But, instead of keeping it separately in a dimension table and putting an additional join, we put this attribute in the fact table directly as a key. Since it does not have its own dimension table, it can never act as a foreign key in the fact table.

Q10. Give your idea regarding factless fact? And why do we use it?


Factless fact table is a fact table that contains no fact measure in it. It has only the dimension keys in it.

At times, certain situations may arise in the business where you need to have a factless fact table.

For Example, suppose you are maintaining an employee attendance record system, you can have a factless fact table having three keys.

  • Employee_ID
  • Department_ID
  • Time_ID

You can see that the above table does not contain any measure. Now, if you want to answer the below question, you can do easily using the above single factless fact table rather than having two separate fact tables:

How many employees of a particular department were present on a particular day:

So, the factless fact table offers flexibility to the design.

Q11. Distinguish between OLTP and OLAP?


OLTP stands for the Online Transaction Processing System &OLAP stands for the Online Analytical Processing System. OLTP maintains the transactional data of the business &is highly normalized generally. On the contrary, OLAP is for analysis and reporting purposes &it is in de-normalized form.

This difference between OLAP and OLTP also gives you the way to choosing the design of schema. If your system is OLTP, you should go with star schema design and if your system is OLAP, you should go with snowflake schema.

Q12. What do you understand by data mart?

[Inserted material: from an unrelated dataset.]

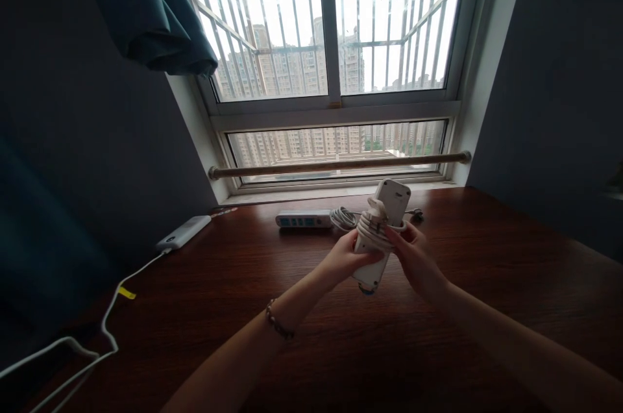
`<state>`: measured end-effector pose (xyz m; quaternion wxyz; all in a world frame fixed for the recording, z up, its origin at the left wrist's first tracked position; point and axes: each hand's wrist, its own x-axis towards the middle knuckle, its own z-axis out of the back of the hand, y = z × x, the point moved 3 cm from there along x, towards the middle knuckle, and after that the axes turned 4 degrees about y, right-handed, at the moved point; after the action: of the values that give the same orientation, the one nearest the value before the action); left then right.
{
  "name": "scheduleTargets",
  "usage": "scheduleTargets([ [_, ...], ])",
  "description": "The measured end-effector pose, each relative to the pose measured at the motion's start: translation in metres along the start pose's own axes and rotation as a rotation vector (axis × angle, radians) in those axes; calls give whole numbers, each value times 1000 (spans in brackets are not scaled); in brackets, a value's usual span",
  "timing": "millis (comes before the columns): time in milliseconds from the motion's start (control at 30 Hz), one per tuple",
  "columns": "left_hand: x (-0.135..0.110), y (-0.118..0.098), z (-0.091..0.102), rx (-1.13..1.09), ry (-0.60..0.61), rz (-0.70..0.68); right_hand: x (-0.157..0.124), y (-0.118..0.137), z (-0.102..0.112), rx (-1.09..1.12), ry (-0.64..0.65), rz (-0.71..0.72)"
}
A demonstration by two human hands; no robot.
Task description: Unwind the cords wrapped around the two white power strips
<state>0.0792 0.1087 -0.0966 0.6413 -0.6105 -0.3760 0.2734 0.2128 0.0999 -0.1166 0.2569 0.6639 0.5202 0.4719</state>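
A white power strip [393,197] is held tilted above the table, its back towards me. Its white cord [374,234] is wound in several turns around the middle of the body. My left hand [348,256] grips the strip's lower part, with the thumb across its back. My right hand [413,250] is closed at the right side of the wound cord, fingers pinching a part of it. Beyond them, a second power strip [304,219] with blue-marked sockets lies on the table, a coiled cord [343,219] at its right end.
The dark wooden table [311,348] meets a barred window with a horizontal rail [335,167]. At left lies a white box-shaped device [185,232], its white cable [117,296] trailing to the lower left with a yellow tag [127,293]. A curtain [156,30] hangs upper left.
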Motion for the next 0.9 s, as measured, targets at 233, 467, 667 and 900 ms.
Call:
scheduleTargets([
  [233, 0, 25, 2, -246, -130, 186, 7, 13, 4, -195, -276, 239],
  [467, -7, 19, -30, -647, -21, 73, 8, 11, -48, -276, -329, 287],
  [667, -7, -24, 13, -809, -169, -150, 5, -16, -55, -644, 102, 489],
  [900, -4, -37, 68, -720, -385, -31, 27, 10, -32, -433, 314, 300],
])
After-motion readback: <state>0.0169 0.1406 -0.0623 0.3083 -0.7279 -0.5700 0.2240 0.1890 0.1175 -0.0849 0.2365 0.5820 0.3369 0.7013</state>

Data marts are for the most part intended for a solitary branch of business. They are designed for the individual departments.

For Example, I used to work for a health insurance provider company that had different departments in it like Finance, Reporting, Sales and so forth.

We had a data warehouse that was holding the information pertaining to all these departments and then we have few data marts built on top of this data warehouse. These DataMart were specific to each department. In simple words, you can say that a DataMart is a subset of a data warehouse.

Q13. What are the different types of measures?


We have three types of measures, namely:

  • Non- additive measures
  • Semi- additive measures
  • Additive measures
  • Non-additive measures are the ones on top of which no aggregation function can be applied. For Example, a ratio or a percentage column; a flag or an indicator column present in fact table holding values like Y/N, etc. is a non-additive measure.
  • Semi- additive measures are the ones on top of which some (but not all) aggregation functions can be applied. For Example, fee rate or account balance.
  • Additive measures are the ones on top of which all aggregation functions can be applied. For Example, units purchased.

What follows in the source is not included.